All talks are to be held in the Winstanley Lecture Theatre, Trinity College, and will begin at 8.30pm with port and orange juice from 8.15pm. With the exception of the first talk, which is open to all, talks are for members only; non-members may join at the door.
Monday, 14th October: Dr. Piers Bursill-Hall (DPMMS):
God, as you know, is a Trinity man, but is She a mathmo?
This will be about how mathematics became the supreme way of knowing, but for all the wrong reasons … sufficiently wrong for you to think twice about telling the world you’re a mathmo, let alone a Trinity mathmo. It just might have been better to have come up to read sociology …
Monday, 21th October: Prof. Imre Leader/Dr. Thomas Forster (DPMMS):
Does Mathematics need a Philosophy?
Monday, 28th October: Dr. Hugh Hunt (Engineering Department):
Maths problems in Engineering – Handling Infinity
I am an engineer who uses a lot of maths. One of the difficulties I encounter regularly is dealing with zero and infinity, because these are abstract concepts (nothing in the real world is infinite, and nothing that exists is zero). Mathematical models are comfortable with zero and infinity, for instance Hooke’s law for springs – the spring can extend to infinity, and the maths says that a bouncing ball will bounce an infinite number of times before stopping. As for zero, an infinite wire of finite mass has zero width. But there is more. Can we assume that a rail (on a train track) is infinitely long? This is a useful assumption for sound radiation. What about a power cable between its supports – can that be thought of as infinite? A lot hinges on the answers to the integral over sin and cos from 0 to infinity, which are 1 and 0 respectively. An engineer can prove these results very simply.
Monday, 4th November: Prof. Tom Körner (DPMMS):
Thinking at Random
When we are at school we are told that you cannot get proofs by just throwing things down at random. However sometimes we are so stupid that choosing at random may be the only way to show that something happens.
Monday, 11th November: Prof. Jonathan Mestel (Imperial):
Carry on taking Fluids!
Thus was I instructed by my G.P. when I was a Trinity undergraduate all too many years ago.

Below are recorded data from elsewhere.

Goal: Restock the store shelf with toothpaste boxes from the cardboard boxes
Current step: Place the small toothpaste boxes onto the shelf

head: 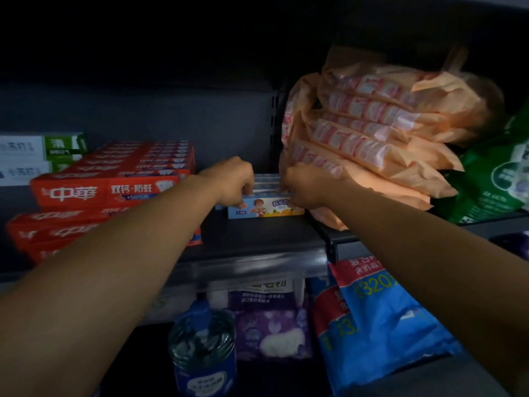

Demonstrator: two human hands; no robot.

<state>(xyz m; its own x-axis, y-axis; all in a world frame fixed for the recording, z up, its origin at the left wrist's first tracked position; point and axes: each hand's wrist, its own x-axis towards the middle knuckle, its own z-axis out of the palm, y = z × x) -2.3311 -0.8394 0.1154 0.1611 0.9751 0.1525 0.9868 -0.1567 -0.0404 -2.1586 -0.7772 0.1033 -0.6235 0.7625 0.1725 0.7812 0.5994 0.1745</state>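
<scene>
Hands [263, 186] grip toothpaste box [264, 207] ends, its length lying left-right.

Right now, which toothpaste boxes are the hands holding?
The light blue boxes with a cartoon child, gripped by left hand and right hand; the red boxes lie untouched.

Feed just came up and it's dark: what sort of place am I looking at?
Most likely a shop aisle: a metal display shelf stacked with red toothpaste boxes, orange packets piled beside them, and bagged goods on the tier below.
</scene>
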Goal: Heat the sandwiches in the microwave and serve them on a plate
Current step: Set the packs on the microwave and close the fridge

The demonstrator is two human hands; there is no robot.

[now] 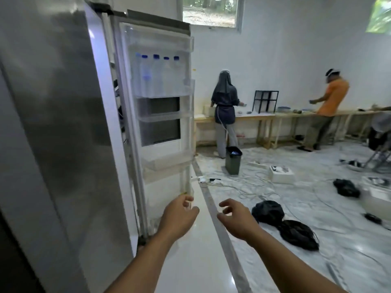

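Note:
A tall steel fridge point(63, 123) stands on the left with its right door point(167, 115) swung open. The door's shelves hold several water bottles point(157, 75) with blue caps. My left hand point(179, 214) is at the door's lower outer edge, fingers and thumb curled round that edge. My right hand point(237, 216) hovers beside it over the floor, fingers loosely curled and holding nothing. No sandwich, microwave or plate is in view, and the fridge's inside is hidden behind the door.
Two people work at long wooden tables point(249, 117) along the far wall. A dark bin point(233, 160), white boxes point(281, 174), cables and black bags point(268, 211) lie on the covered floor to the right. A white floor strip runs ahead of me.

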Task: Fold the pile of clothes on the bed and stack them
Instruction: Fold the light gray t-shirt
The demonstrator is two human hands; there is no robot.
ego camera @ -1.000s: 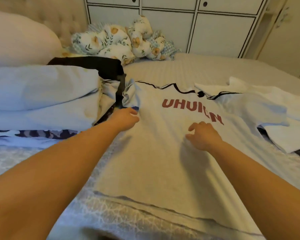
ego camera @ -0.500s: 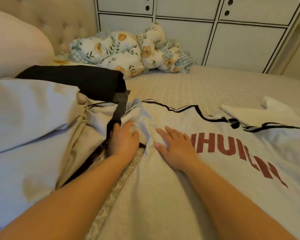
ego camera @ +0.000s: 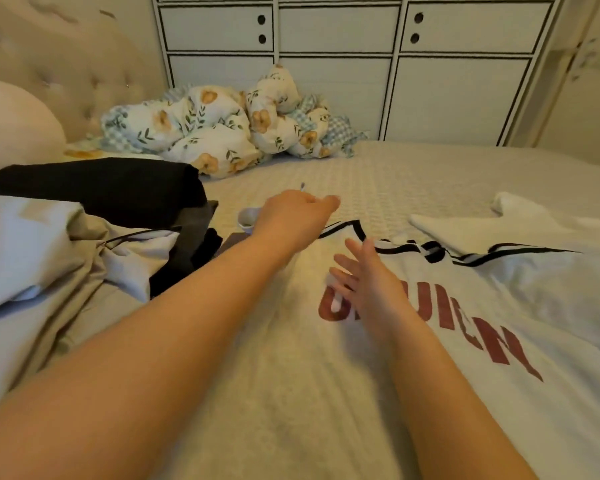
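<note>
Left hand [ego camera: 293, 211] out over shirt [ego camera: 291, 375] collar, finger grip unclear. Right hand [ego camera: 368, 282] flat on red lettering [ego camera: 465, 327], fingers spread wide. Clothes pile [ego camera: 66, 237] left.

Left hand [ego camera: 293, 211] blurred, grip unclear; right hand [ego camera: 368, 284] covers shirt lettering [ego camera: 471, 336]; small object [ego camera: 249, 218] by left hand partly hidden.

Dim, warm yellowish indoor light with soft shadows under the arms on the shirt [ego camera: 291, 393]. Both hands are motion-blurred. Wide-angle distortion bends the cabinet [ego camera: 343, 64] lines toward the frame edges.
</note>
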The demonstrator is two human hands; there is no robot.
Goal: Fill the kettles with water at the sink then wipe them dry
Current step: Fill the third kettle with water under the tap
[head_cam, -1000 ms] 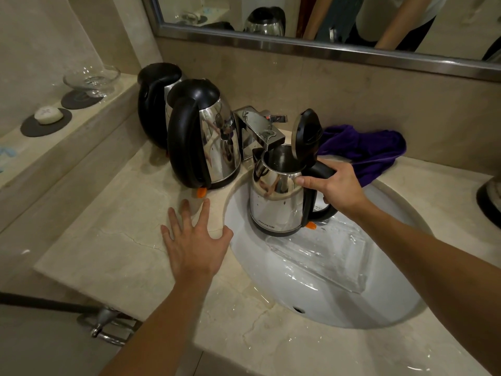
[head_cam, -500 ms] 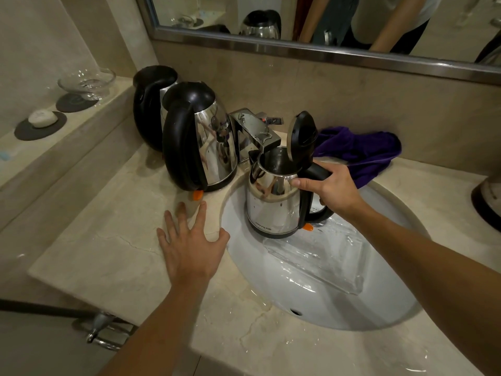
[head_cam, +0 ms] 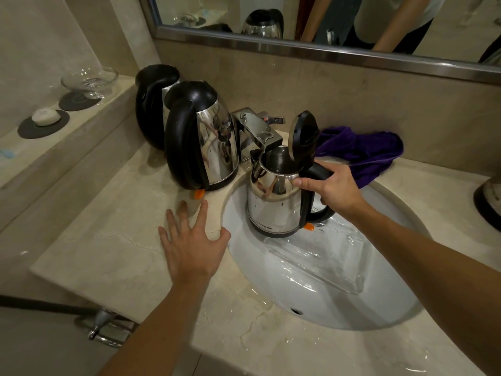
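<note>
Open-lid kettle [head_cam: 273,207] held inside the sink [head_cam: 339,299], upright, mouth directly under the faucet [head_cam: 256,131] spout; lid [head_cam: 303,134] flipped up and standing near vertical at the handle side. Gripped by right hand [head_cam: 332,189]: fingers curled round the black handle, thumb laid along the top near the rim. Whether water is running into it: cannot tell. Base of the kettle low in the basin, orange tab showing at the bottom by the handle; touching the basin wall or not: cannot tell. Left hand [head_cam: 191,244] flat on the countertop [head_cam: 108,253] just beside the sink rim, fingers straight and spread, holding nothing. Closed kettle [head_cam: 200,137] parked on the countertop just left of the faucet, lid down, handle toward the camera, orange tab at its foot near the left fingertips. Second closed kettle [head_cam: 151,104] behind it, mostly hidden, close to the wall corner. Purple cloth [head_cam: 363,156] bunched on the counter behind the sink, right of the held kettle, against the backsplash. Water film and droplets on the counter front edge. Side ledge at left: glass dish [head_cam: 89,81] and white soap [head_cam: 46,116], each on a dark round mat. Mirror [head_cam: 325,20] above, reflecting a kettle top and arms. Part of another dark round object [head_cam: 488,202] at far right edge, cut off.
</note>
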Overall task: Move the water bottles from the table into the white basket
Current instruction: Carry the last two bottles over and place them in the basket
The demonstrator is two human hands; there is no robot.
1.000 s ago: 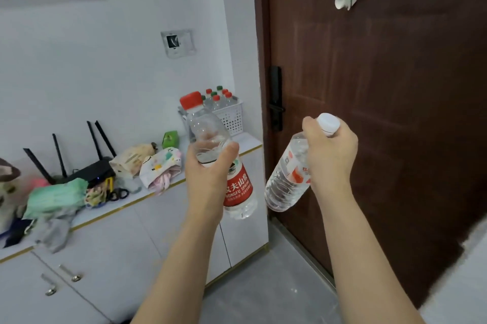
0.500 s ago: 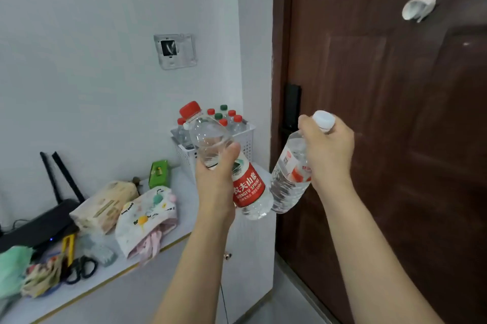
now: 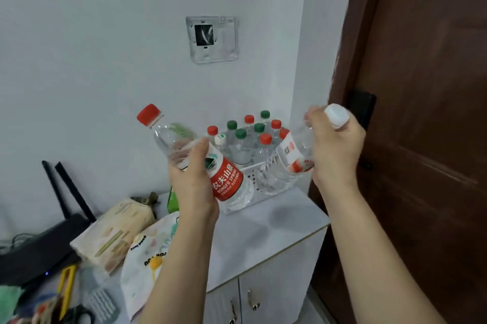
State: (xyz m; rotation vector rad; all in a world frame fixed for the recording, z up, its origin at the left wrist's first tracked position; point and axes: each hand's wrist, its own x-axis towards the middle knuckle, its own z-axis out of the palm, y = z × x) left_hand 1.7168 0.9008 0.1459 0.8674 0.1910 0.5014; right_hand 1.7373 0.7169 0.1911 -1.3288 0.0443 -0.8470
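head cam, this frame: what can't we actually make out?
- White basket: the two held bottles and the hands cover most of its front wall and floor.
- Bottles in the basket: only caps and shoulders show, so an exact count is uncertain.
- White-capped bottle: motion blur makes its label unreadable; the right hand hides its neck.
- Red-capped bottle: the left hand covers its middle.
- Router: cut by the left edge.

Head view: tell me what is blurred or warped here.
Head view: motion blur smears the white-capped bottle in the right hand and softens the white basket; the red label on the red-capped bottle in the left hand stays readable; wide-angle distortion leans the brown door; light is soft, without harsh glare.
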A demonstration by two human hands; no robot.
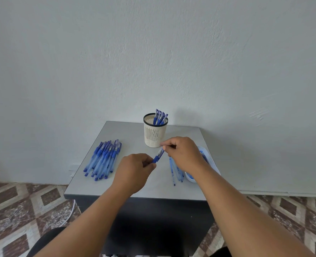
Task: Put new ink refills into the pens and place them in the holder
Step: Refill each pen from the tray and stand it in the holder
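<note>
Blue pen (158,156) is held above the table (129,130) between both hands, long axis running near-left to far-right, w/ the far end aimed toward the holder (155,133). Left hand (135,170) is curled round the near end; right hand (184,154) pinches the far end, approx. at the cap, and is nearer the holder. Barrel is mostly hidden by fingers, so whether a refill is seated can't be told. Tray (211,160) at right is part-covered by the forearm.
</note>
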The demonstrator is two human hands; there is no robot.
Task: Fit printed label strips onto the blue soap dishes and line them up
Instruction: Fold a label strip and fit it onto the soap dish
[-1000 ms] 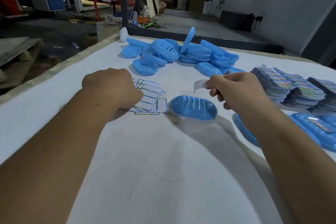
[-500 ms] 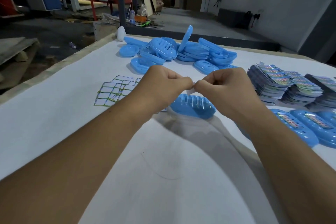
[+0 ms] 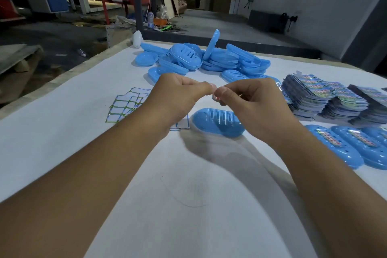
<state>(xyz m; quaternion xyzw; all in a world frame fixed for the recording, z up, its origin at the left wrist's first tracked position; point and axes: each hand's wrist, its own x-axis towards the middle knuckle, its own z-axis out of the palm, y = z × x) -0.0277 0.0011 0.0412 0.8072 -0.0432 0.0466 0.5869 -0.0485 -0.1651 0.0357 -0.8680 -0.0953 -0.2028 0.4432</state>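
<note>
Your left hand (image 3: 178,98) and right hand (image 3: 253,102) meet fingertip to fingertip, both pinching a small label strip (image 3: 215,97) (mostly hidden) above the slotted blue soap dish (image 3: 217,121) on the white table (image 3: 188,205).

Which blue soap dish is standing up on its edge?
The soap dish at the top of the far pile stands nearly upright on its edge, leaning on the others. All the other dishes lie flat or stacked.
</note>
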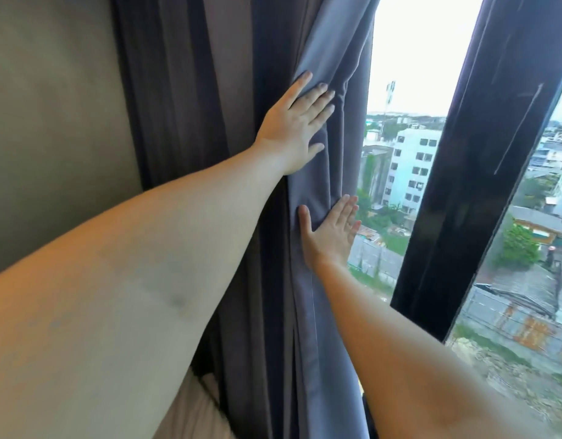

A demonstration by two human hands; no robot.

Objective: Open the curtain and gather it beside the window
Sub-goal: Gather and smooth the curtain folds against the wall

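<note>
Left hand (294, 128) flat on the curtain (324, 191), fingers spread, palm pressed against the fabric high up, fingertips (322, 88) sinking into a crease near the curtain's window-side edge. Right hand (330, 234) lower down, also laid flat with fingers extended and slightly fanned, thumb out to the left, pressing the same outer fold right at its free edge; fingertips reaching just past the edge against the glass view. No pinch or grasp visible on either hand, only flat contact. Both forearms bare, reaching in from the lower left and lower right. Curtain grey-purple, bunched in vertical pleats at the left of the window (406, 90), hanging between the beige wall (51, 122) and the exposed glass. Darker pleats toward the wall, lighter face under the hands. Glass uncovered right of the curtain edge. Dark vertical window frame (482, 153) to the right, tilted by the wide lens, with more glass beyond. Outside: pale multi-storey building (413, 166), low roofs, trees, bright overcast sky. Pale bedding-like surface (191, 413) at the bottom edge, below the left arm.
</note>
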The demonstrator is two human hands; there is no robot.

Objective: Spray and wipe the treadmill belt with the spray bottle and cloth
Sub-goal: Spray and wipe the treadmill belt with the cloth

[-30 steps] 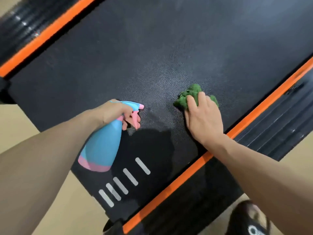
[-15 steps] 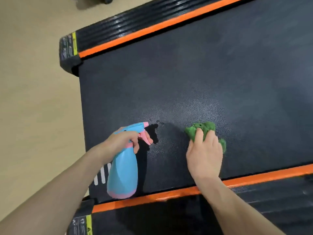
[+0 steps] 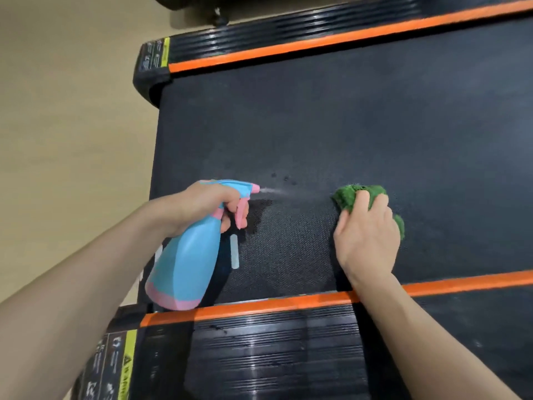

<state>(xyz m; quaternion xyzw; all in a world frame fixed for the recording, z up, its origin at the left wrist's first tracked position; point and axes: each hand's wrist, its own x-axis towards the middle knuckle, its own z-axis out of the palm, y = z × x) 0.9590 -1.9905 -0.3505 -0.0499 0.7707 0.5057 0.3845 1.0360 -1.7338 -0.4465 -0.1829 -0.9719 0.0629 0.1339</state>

So I took his advice, and here’s some of the farrago that followed.
Monday, 18th November: Prof. Sheila Bird OBE FRSE (MRC Biostatics Unit):
Do Pharmacological Interventions Reduce Drugs-Related Deaths? What Statistical Methods are There – and How Can we Use them to Find Out?
Powerful well-designed randomized controlled trials together with intelligence gleaned from the clinical follow-up of research cohorts of HIV -infected patients have transformed the life expectancy of HIV -infected persons from less than 10 years in the 1980s to the loss of 10 years from life-expectancy in the 21st century. By contrast, Scotland lost more lives to opiate-related deaths in the five years from 2006-2010 than to HIV /AIDS in 30 years. Why? To what extent do pharmacological or criminal justice interventions reduce opiate-related deaths? How do we find out . . . ? Sheila describes discoveries in the heroin injectors’ story from 1980 to 2012, and how they were made.
Monday, 25th November: Dr. Vicky Neale (DPMMS):
Some Unsung Mathematical Heroines
I’ll pick some interesting female mathematicians of the past, and talk a little about their lives and work in mathematics.
Monday, 2nd December:
Mathmo Call My Bluff
Come and celebrate Christmas with the TMS’s annual Call My Bluff event. Watch a Freshers’ Team take on a team drawn from the combined might of the rest of the university in a competition in which mathematical knowledge takes a second place to the ability to hold a good poker face.